La pensée scientifique est l'héritage commun de l’espèce humaine
Adbus Salam, Prix Nobel de Physique 1979


La science est une entreprise globale, qui promeut l’ouverture d’esprit, la justesse, et la collaboration. Aujourd'hui, elle est ébranlée par la division et la discrimination.

Les Etats-Unis ont largement bénéficié de collaborations internationales ouvertes et sans frontières, et sont l’un des plus fervents défenseurs de ces valeurs. Beaucoup d’entre nous travaillent avec des scientifiques aux Etats-Unis, et ont bénéficié de l’hospitalité de leurs institutions, de leurs équipements et de leurs financements. Beaucoup d’entre nous ont étudié, enseigné, ou encore travaillé aux Etats-Unis, et créé des collaborations et amitiés fortes dans ce pays.

Le gouvernement américain a récemment mis en place un décret anti-immigration envers sept pays, uniquement basé sur la nationalité, incluant également les binationaux. Même si la majorité d’entre nous n’est pas affectée, ce décret ébranle les fondations même de notre travail et de notre identité en tant que scientifiques. Par le passé, des restrictions de séjour et de voyage avaient déjà nui à nos collaborations scientifiques, cette nouvelle interdiction atteint un tout autre niveau.

Par solidarité avec nos collègues, nous nous engageons à ne pas participer aux conférences ayant lieu aux Etats-Unis où tous ne peuvent assister, quelles que soient leur nationalité ou leur religion. Nous demandons expressément au Président des Etats-Unis de lever l’interdiction d’entrée sur le sol américain de nos collègues afin de ne pas mettre une barrière à la science et à la coopérations entre les nations dont elle dépend.
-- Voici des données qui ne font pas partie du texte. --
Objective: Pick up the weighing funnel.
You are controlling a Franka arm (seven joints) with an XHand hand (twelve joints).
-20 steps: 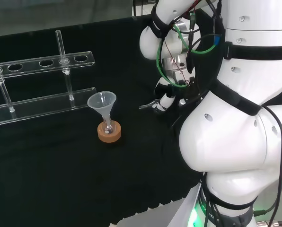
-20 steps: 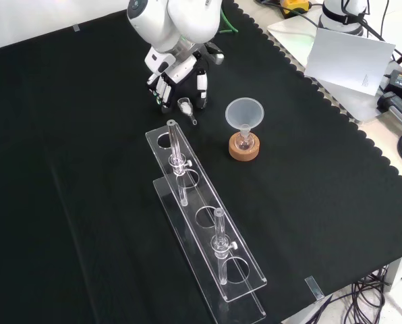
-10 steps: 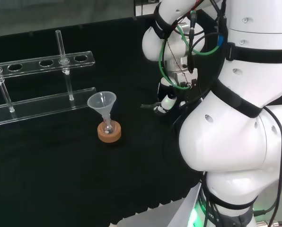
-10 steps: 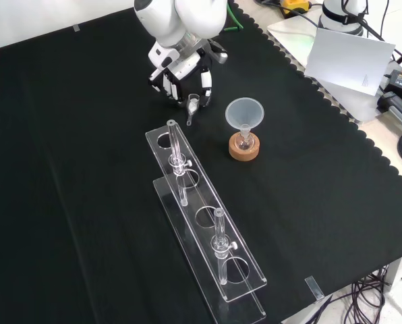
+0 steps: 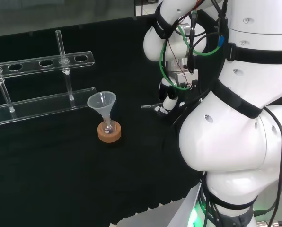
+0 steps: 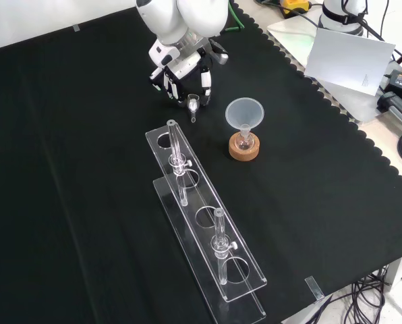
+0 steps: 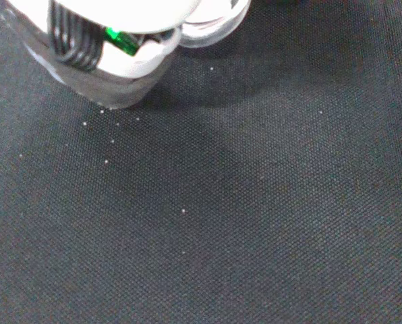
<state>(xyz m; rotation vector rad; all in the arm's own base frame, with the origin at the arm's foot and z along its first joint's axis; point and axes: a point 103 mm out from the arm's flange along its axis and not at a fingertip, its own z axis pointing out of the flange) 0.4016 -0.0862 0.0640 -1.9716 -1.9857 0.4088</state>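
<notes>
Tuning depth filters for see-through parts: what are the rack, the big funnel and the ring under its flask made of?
Rack: clear flat sheets with bright, glossy edges, likely acrylic. Funnel: translucent, slightly milky walls, probably plastic, though frosted glass can't be ruled out. Ring: tan, grainy and matt, looks like cork.

My hand [image 5: 168, 100] hangs left of my white links [image 5: 235, 137], fingers pinching the weighing funnel [image 5: 151, 107] (stem pointing left). Farther left: funnel [image 5: 102, 102] upright in its flask [image 5: 108, 126] on cork ring [image 5: 109, 135]; clear rack [image 5: 37, 103] beyond.
</notes>
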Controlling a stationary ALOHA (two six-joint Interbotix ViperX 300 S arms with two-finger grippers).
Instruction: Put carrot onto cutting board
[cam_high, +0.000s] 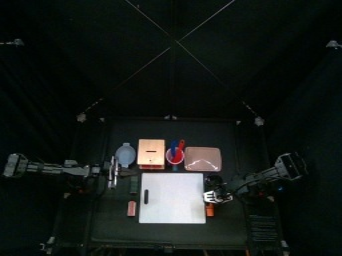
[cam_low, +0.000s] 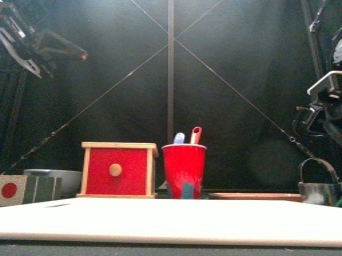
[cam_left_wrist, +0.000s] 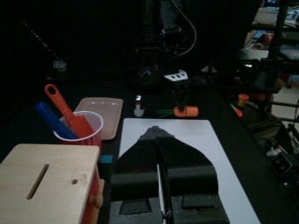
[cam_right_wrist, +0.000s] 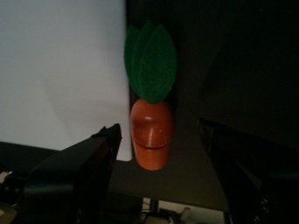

Nous encourageons les communiqués contre ce décret issus par des organismes professionnels tel que l’Union Astronomique Internationale (UAI), et encourageons tous les autres à en faire de même. En tant que scientifiques internationaux nous refusons d’être divisés. Nous ne pouvons pas en toute conscience continuer à bénéficier des privilèges qui viennent d’être ôtés de façon totalement arbitraire à nos collègues, étudiants et enseignants.